Vanessa Schneider, grand reporter au Monde, retrace une partie de la vie de Joëlle Aubron, activiste, terroriste et meurtrière durant les années 80, dans le giron du groupuscule d’extrême-gauche Action Directe dont le projet général était de mettre à bas le capitalisme. Si elle a intitulé son livre La Fille de Deauville c’est parce que Joëlle Aubron avait reçu la mission d’y entrer en contact avec le célèbre terroriste Carlos. Issue d’un milieu bourgeois, contrairement à ses collègues Rouillan et Ménigon, elle présentait bien et pouvait passer inaperçue quand les circonstances l’exigeaient.

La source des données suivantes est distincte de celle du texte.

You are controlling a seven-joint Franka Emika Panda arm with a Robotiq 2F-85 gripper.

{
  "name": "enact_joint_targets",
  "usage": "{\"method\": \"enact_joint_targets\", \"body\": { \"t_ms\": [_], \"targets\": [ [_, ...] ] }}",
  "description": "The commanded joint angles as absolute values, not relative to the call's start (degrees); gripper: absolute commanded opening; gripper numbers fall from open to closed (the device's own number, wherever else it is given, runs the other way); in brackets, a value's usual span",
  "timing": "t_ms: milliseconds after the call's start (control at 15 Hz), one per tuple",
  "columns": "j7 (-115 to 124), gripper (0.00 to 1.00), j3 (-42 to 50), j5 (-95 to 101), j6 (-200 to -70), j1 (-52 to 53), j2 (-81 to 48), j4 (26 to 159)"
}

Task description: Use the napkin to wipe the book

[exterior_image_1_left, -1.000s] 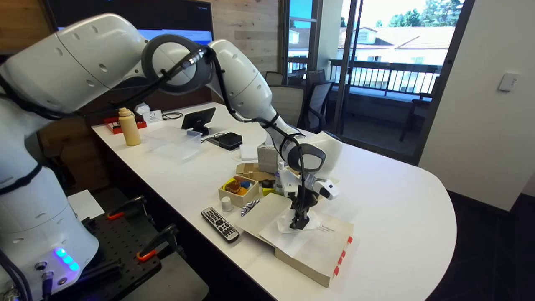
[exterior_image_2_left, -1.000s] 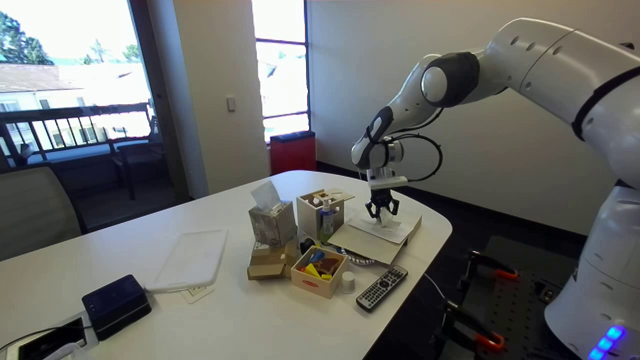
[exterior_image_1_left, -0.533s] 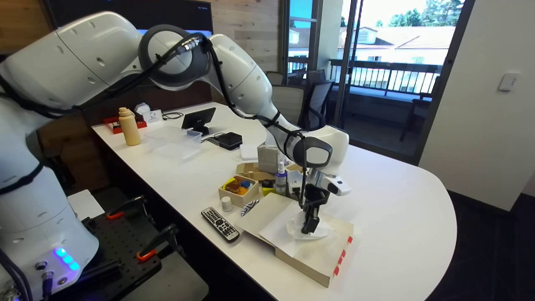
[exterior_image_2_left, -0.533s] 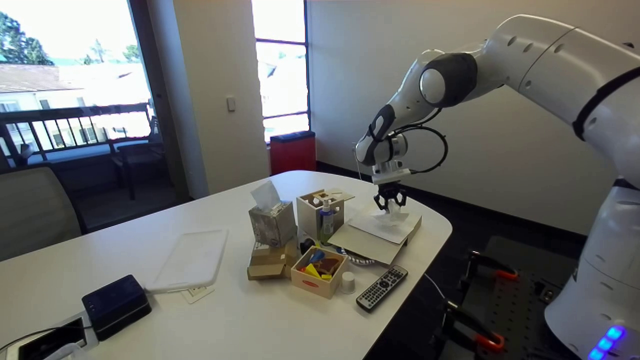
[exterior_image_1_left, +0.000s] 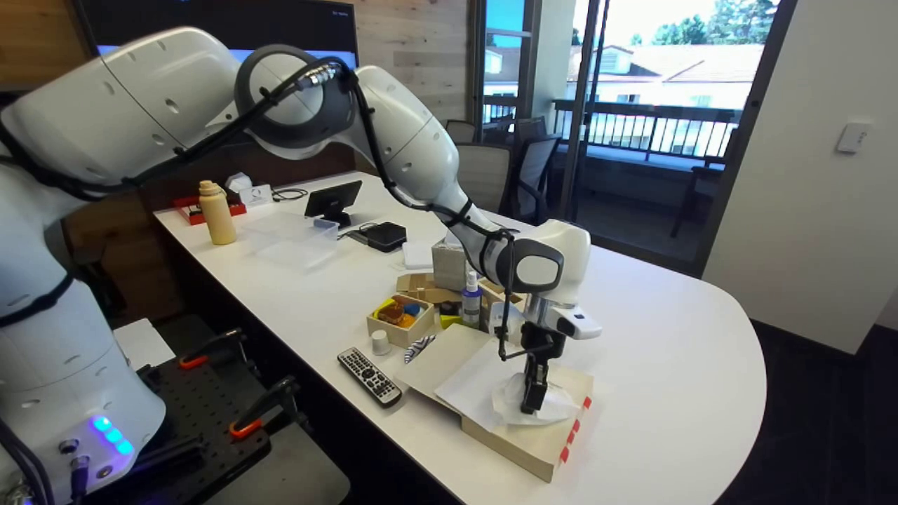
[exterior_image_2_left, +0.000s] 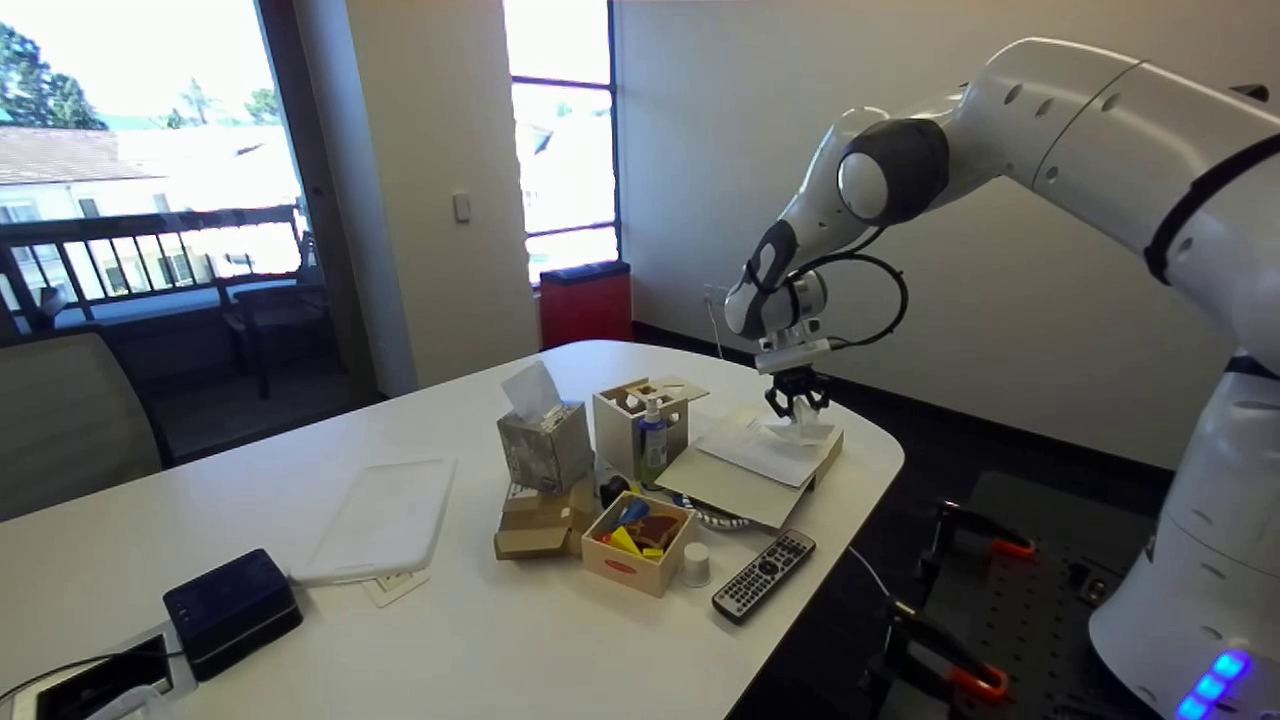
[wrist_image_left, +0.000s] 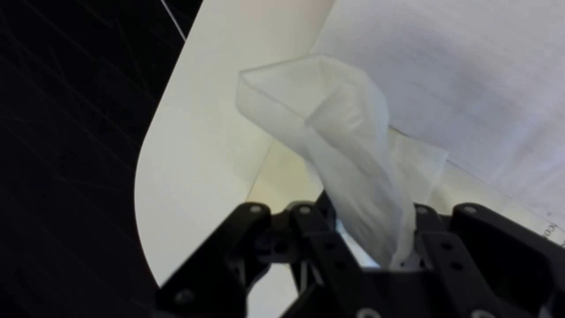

Joëlle est donc une jeune fille bien mais, après échecs au bac, dépitée, elle plaque ses parents pour vivre dans des squatts, les plus pourris de Paris ou d’ailleurs. C’est là que commence sa grande aventure, en se liant avec des activistes confirmés qui vont la former au combat puis au maniement des armes. De hold-up en actions diverses en passant par la calamiteuse distribution de tracts qui valident leurs idées, leur vie est une fuite permanente pour échapper à la traque. Ils ont un lieu de repli, une vieille ferme en pleine campagne, tellement isolée qu’il est difficile voir impossible pour la police d’y accéder discrètement.
N’empêche que, arrêtée une première fois pour détention d’armes, Joëlle se retrouve en prison où elle serre les dents. Elle est une guerrière oui ou non ? Puis lorsqu’elle ressort, Action Directe se radicalise. On passe aux choses sérieuses, on tue des militaires de haut rang, on assassine des capitaines d’industrie.
La traque, c’est un policier qui la mène depuis des années. Ce groupuscule le met en rage et il est obsédé par cette fille, gracieuse, qu’il ne comprend pas. Il sacrifie sa vie entière, ses loisirs, ses amours, ne la lâche pas même si parfois sa hiérarchie s’intéresse moins à eux. Non, lui, il ira jusqu’au bout. Ce flic est un héros fictif mais tout le reste est vrai, bien que romancé. Les crises, les relations entre les membres, leur état d’esprit est soigneusement documenté et le résultat est autant un livre de suspense qu’un roman vaguement sentimental. Il se termine lorsque les participants d’Action Directe, ils sont très peu, sont arrachés de leur ferme. Joëlle sera condamnée à la perpétuité mais, atteinte d’un cancer à la tête, sera libérée dix ans plus tard avant de s’éteindre. Elle n’aura pas beaucoup parlé.
La Fille de Deauville de Vanessa Schneider 2022 aux Editions Grasset. 268 pages, 20 €.